Nos cheveux blanchiront avec nos yeux – Thomas Vinau

Une suite de mini textes qui pourraient être des poèmes (peut-être en étaient-ce à l’origine de ce projet littéraire ?) se déroulant comme les nœuds sur la corde au bout de laquelle le voyageur semble toujours en suspension entre là et un ailleurs.

Walther veut rompre les amarres, partir, partir pour partir, peu importe où et comment, ça sera un bateau, un bateau pour le grand nord, un bateau pour pêcher dans les îles norvégiennes, un avion pour revenir à Amsterdam, un vélo pour longer le canal, un train pour Prague et … voyager pour voyager jusqu’à la pointe méridionale de l’Europe, jusqu’à Gibraltar. Prendre la route pour, comme Kerouac, quitter le port d’attache et aller ailleurs, mais pas seulement sur le bitume, dans les airs, sur le rail et sur l’eau aussi. Voyage initiatique, curatif, vital pour trouver un équilibre dans un monde qui s’altère de jour en jour. Et comme Kerouac, le voyageur revient toujours au port, au port où Sally/Pénélope l’a attendu sagement en lui tricotant un héritier, un petit d’homme, qu’il faut choyer et accompagner dans ce monde complexe où le bien et le mal cohabitent. « Il y a comme une contradiction entre toute cette vie entre mes bras et toute cette mort dans la musique. »
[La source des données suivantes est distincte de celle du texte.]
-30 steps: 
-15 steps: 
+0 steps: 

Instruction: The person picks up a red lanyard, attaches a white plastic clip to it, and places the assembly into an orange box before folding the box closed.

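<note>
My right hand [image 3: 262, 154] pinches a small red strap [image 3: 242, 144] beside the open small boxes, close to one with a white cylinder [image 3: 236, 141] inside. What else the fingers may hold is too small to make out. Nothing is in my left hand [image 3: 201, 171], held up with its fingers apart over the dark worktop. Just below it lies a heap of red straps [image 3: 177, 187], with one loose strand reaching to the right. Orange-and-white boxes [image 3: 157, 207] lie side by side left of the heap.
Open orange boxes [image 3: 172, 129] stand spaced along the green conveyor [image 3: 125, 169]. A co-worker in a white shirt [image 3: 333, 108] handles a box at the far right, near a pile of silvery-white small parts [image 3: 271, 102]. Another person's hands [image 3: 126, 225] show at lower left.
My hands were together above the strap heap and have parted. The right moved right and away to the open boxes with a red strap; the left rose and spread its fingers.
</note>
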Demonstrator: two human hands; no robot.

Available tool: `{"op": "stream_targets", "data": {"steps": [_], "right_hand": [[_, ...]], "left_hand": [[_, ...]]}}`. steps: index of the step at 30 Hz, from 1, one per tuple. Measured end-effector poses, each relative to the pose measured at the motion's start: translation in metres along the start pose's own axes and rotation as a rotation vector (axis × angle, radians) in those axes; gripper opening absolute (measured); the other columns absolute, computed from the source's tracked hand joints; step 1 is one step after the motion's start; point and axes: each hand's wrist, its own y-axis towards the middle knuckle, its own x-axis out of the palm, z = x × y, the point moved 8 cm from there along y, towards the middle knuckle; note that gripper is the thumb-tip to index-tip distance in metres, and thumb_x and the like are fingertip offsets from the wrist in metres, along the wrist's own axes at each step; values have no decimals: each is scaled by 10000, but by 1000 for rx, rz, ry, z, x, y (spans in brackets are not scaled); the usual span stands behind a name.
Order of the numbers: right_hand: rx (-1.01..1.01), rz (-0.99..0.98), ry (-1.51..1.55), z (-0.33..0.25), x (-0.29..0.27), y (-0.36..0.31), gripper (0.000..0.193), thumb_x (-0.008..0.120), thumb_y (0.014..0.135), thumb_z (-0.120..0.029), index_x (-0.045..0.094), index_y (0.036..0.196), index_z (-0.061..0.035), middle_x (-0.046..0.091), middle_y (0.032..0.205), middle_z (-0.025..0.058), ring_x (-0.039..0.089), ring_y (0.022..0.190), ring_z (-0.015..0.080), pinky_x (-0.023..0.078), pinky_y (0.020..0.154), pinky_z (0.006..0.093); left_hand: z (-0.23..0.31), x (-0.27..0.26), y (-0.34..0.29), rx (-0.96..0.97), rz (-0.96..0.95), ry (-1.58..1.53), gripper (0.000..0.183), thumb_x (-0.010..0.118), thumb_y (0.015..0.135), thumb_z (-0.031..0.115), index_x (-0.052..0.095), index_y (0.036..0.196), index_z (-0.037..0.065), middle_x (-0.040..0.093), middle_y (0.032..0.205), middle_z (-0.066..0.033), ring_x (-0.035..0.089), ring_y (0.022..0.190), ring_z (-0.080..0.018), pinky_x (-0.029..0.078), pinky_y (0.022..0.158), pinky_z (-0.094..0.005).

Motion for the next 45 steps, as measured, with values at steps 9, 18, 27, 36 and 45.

Un texte minimum, une écriture minimaliste mais un récit très dense, très riche qui s’appuie sur une observation très précise des petits détails qui composent notre vie. Une plongée dans le microcosme pour en assembler les miettes qui constituent le macrocosme, l’univers, dans lequel nous nous débattons et dans lequel nous devons introduire nos héritiers. Une réflexion fondée sur les petites choses de la vie pour expliquer l’homme et son devenir sur la planète qu’il habite. « Tout ça s’accommode malgré tout, dans le même tourbillon de vie et de mort, de peine et de lumière, d’os et de jouets d’enfant, qui constitue le délicat chaos de nos vies. »

Kerouac décrivait cette quête du sens et de la raison de l’existence, bout-à-bout, sur un long rouleau de papier alors que Vinau ne rédige que des petits textes composés de phrases courtes, même un peu sèches, surtout dans la première des deux parties de ce récit, avec des mots très choisis et très précis : une épure de texte comme un enchaînement de gymnastique sur une poutre.